Multi-asset funds: Trending assets
Gaining in popularity and considered ideal for the RDR, multi-asset funds are enjoying a peak in interest. Laura Suter looks at what exactly makes up the funds and whether they are just another fad or a trend that’s here to stay
Multi-asset funds have been growing in popularity. The RDR will mean the regulator paying closer attention to the suitability of investments and the thoroughness of the selection process, so the funds are seen as an attractive form of outsourcing.
Rather than paying the high fees or meeting the asset levels that discretionary fund managers demand, multi-asset funds aim to offer diversity at a lower cost, for those with less money tucked away. It’s clear to see why their appeal is high.
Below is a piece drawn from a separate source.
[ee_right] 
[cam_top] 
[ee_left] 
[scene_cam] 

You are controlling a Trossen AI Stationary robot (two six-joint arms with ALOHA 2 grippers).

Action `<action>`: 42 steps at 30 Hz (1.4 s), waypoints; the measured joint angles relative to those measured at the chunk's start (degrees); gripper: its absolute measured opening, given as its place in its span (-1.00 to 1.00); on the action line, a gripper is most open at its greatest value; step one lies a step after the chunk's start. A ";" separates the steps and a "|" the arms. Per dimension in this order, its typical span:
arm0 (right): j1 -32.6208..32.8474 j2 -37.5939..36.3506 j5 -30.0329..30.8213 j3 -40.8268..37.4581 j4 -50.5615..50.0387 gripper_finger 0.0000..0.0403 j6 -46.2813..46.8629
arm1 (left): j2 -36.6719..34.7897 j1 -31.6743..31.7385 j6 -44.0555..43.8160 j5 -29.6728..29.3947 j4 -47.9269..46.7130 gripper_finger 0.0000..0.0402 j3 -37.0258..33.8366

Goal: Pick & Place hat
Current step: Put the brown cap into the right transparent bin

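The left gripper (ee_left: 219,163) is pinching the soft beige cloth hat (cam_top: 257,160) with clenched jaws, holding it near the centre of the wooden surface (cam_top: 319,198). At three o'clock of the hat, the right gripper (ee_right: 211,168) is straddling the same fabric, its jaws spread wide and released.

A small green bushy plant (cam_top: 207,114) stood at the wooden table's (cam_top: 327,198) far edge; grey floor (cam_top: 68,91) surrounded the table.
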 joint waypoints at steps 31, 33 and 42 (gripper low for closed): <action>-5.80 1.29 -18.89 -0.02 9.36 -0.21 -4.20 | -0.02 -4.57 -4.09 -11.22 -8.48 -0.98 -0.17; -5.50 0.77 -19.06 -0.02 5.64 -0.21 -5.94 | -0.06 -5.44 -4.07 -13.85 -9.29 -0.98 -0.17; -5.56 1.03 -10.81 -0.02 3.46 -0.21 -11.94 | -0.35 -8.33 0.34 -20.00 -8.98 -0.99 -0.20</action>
IMA figures on fund inflows, shown in Graph 1, highlight this gradual rise in popularity. While the impact of the recession is shown in the data at 2008 compared with 2007, the popularity of the funds has not diminished over the longer term. By 2009, both sales and funds under management hit higher marks than 2007, rising further in 2010.
While on first impression it appears that popularity dwindled in 2011, compared to 2010, this was indicative of a trend seen across the industry, not just affecting multi-asset sales. Regardless of this blip, funds under management in quarter one of this year, the latest data available, is 158% of the 2007 year-end high.
With more launches to market in recent years and increasing interest from IFAs and investors alike, this popularity shows no signs of abating. But there are concerns that multi-asset is the next fad that providers want to throw their marketing money at and that advisers want to get involved in.
Understandably, fund managers in the sector dispute this. Justin Onuekwusi, manager of the multi-asset range at Aviva Investors, says, “You have to assess if it’s a trend or if it’s a fad. But when you look that funds have been managed this way since the 80s, if it’s a fad it must be a long-term one.”
However, if more providers continue to move into the market, as expected, the differences between funds will narrow and the risk of the true intention of the funds may be lost, making advisers’ jobs far harder. As with previous ‘’trendy’ sectors, only time will tell if the products can go the distance.
Passive vs active
The active versus passive will rage longer than the 100-year war and multi-asset does not escape this. A new raft of multi-asset funds are emerging that use passives to access certain markets, the goal being to get exposure at a lower cost than active. But as ever, fund managers disagree on the approach.
Onuekwusi is fan, saying that each of his range of five funds tend to be 70% passive and 30% active, although this is not fixed. He adds that it is important that the fund remains cost effective and competitive. “I believe in blending active and passive to get a risk-adjusted return,” he adds.
With more multi-asset funds being launched it is likely that this increased competition will bring price reductions, as funds aim to be cheaper than rivals. For many, it is then natural that passive will play a larger role.